Below are several records. Retype exactly those lines running from the one with "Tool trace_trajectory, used" through the one with "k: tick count", end lines included, and no others.
== Data records
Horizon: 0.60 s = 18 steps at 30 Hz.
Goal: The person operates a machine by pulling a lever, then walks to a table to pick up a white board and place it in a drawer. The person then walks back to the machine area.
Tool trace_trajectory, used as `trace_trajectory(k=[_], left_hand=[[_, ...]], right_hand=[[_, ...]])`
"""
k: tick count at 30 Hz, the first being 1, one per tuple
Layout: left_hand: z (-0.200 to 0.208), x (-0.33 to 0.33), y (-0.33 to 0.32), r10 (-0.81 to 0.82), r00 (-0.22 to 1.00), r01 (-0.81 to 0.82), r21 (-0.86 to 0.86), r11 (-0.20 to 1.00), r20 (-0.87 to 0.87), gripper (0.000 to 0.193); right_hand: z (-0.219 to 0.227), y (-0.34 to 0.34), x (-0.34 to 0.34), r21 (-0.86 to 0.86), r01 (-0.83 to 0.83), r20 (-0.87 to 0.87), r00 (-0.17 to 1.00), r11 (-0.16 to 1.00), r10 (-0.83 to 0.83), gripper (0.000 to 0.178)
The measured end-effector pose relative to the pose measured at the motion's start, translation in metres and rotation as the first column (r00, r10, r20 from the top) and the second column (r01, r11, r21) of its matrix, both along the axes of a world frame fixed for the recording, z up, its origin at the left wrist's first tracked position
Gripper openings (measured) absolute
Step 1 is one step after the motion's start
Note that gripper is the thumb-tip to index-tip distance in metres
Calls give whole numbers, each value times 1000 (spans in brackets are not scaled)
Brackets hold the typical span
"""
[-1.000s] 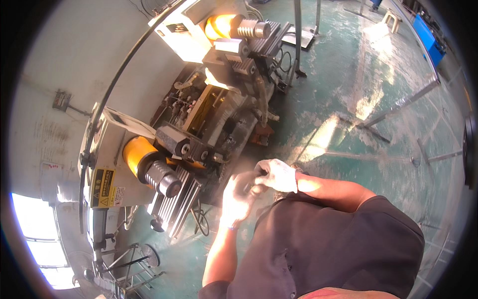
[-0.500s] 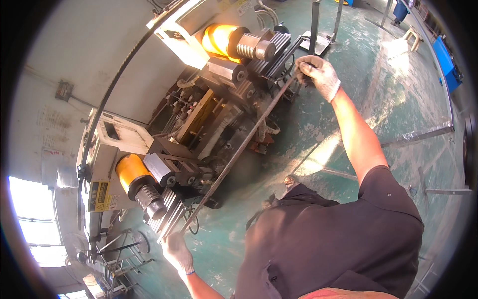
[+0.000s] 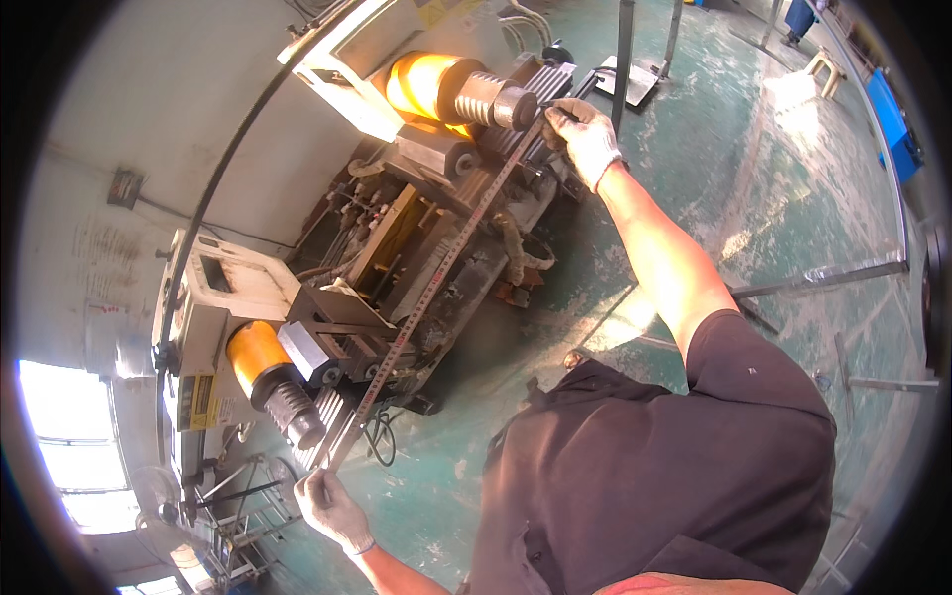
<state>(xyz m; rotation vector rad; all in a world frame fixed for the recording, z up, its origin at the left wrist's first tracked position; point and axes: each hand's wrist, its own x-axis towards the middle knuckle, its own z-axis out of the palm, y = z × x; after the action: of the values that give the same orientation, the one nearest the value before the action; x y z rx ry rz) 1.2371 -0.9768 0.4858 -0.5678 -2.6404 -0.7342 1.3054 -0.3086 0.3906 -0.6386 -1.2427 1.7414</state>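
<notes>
— What is that long thin strip?

— It is a tape measure point(image 3: 436, 273), pulled out tight. It runs across the front of the big grey machine point(image 3: 416, 228), from one hand to the other.

— Who holds it?

— The right hand point(image 3: 583, 134) wears a white glove, and its fingers are closed on the far end of the strip, up by the ribbed roller point(image 3: 488, 97) and its orange drum point(image 3: 426, 84). The left hand point(image 3: 332, 508), gloved too, pinches the near end tight, just below another ribbed roller point(image 3: 293, 412) with an orange drum point(image 3: 253, 352).

— What is under the hands?

— A green floor point(image 3: 714, 178), worn, with pale dusty patches. Sunlight makes a bright spot near the right arm.

— And farther out?

— Past the right hand stand thin metal posts point(image 3: 625, 59). Long metal bars point(image 3: 823, 278) lie on the floor to the right of the arm. A pale wall point(image 3: 149, 109) rises behind the machine, with a bent black pipe point(image 3: 213, 188) along it. Left of the left hand, a bright window point(image 3: 64, 436) shines.
</notes>
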Motion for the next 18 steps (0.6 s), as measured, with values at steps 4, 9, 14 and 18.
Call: trace_trajectory(k=[4,9,14,18], left_hand=[[-3,-6,1,-3,999,3,-15,1000,-34,9],[1,-7,1,0,999,-1,-24,1000,-40,9],[2,-12,-12,7,997,-11,-59,998,-77,12],[13,-35,-2,-51,997,46,-93,995,-58,12]], right_hand=[[-1,4,-2,156,74,119,989,985,-93,24],[0,4,-8,187,111,156,978,976,-141,24],[-22,22,-14,964,-184,265,752,194,-604,23],[-15,19,-4,583,119,283,898,804,-338,44]])
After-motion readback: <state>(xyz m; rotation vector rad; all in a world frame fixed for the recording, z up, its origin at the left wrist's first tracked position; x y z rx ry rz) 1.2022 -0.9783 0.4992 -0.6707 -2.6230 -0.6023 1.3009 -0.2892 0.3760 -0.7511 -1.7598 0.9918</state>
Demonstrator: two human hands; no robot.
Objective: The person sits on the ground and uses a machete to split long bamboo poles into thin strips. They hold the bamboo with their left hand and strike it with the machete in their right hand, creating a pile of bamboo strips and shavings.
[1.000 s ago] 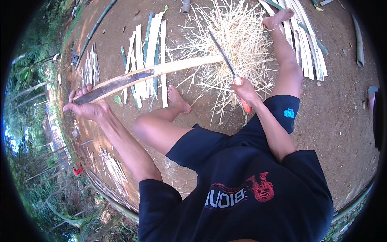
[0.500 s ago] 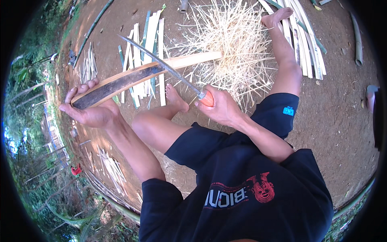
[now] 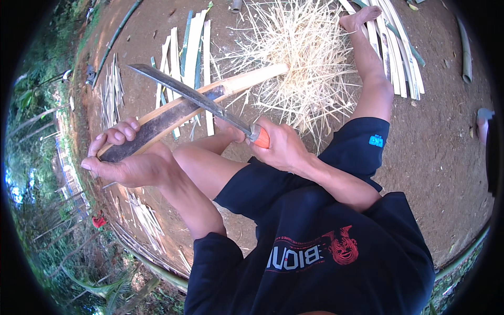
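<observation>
My left hand (image 3: 137, 167) grips the near left end of a long split piece of wood or bamboo (image 3: 257, 75), thumb underneath and fingers curled over its edge. A dark strip runs along its middle; its far part is pale and rests against a heap of shavings (image 3: 307, 58). In my right hand (image 3: 283, 149) is a machete with an orange handle (image 3: 261, 137). Its long grey blade (image 3: 178, 87) lies slantwise across the piece, its tip pointing to the far left. Whether the edge touches the piece I cannot tell.
Pale and green split strips (image 3: 193, 50) lie on the dirt ground beyond my left hand. More strips (image 3: 396, 47) lie beside my outstretched foot (image 3: 361, 18). Thin sticks (image 3: 112, 92) are at the left. A bamboo pole (image 3: 465, 50) lies far right.
My left hand has come nearer and slightly right, tilting the held piece more. My right hand has shifted a little left and nearer, and the machete's tip has swung farther left.
</observation>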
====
### Solution for this exercise
Tool trace_trajectory, used as `trace_trajectory(k=[_], left_hand=[[_, ...]], right_hand=[[_, ...]])`
"""
k: tick count at 30 Hz, the first being 1, one per tuple

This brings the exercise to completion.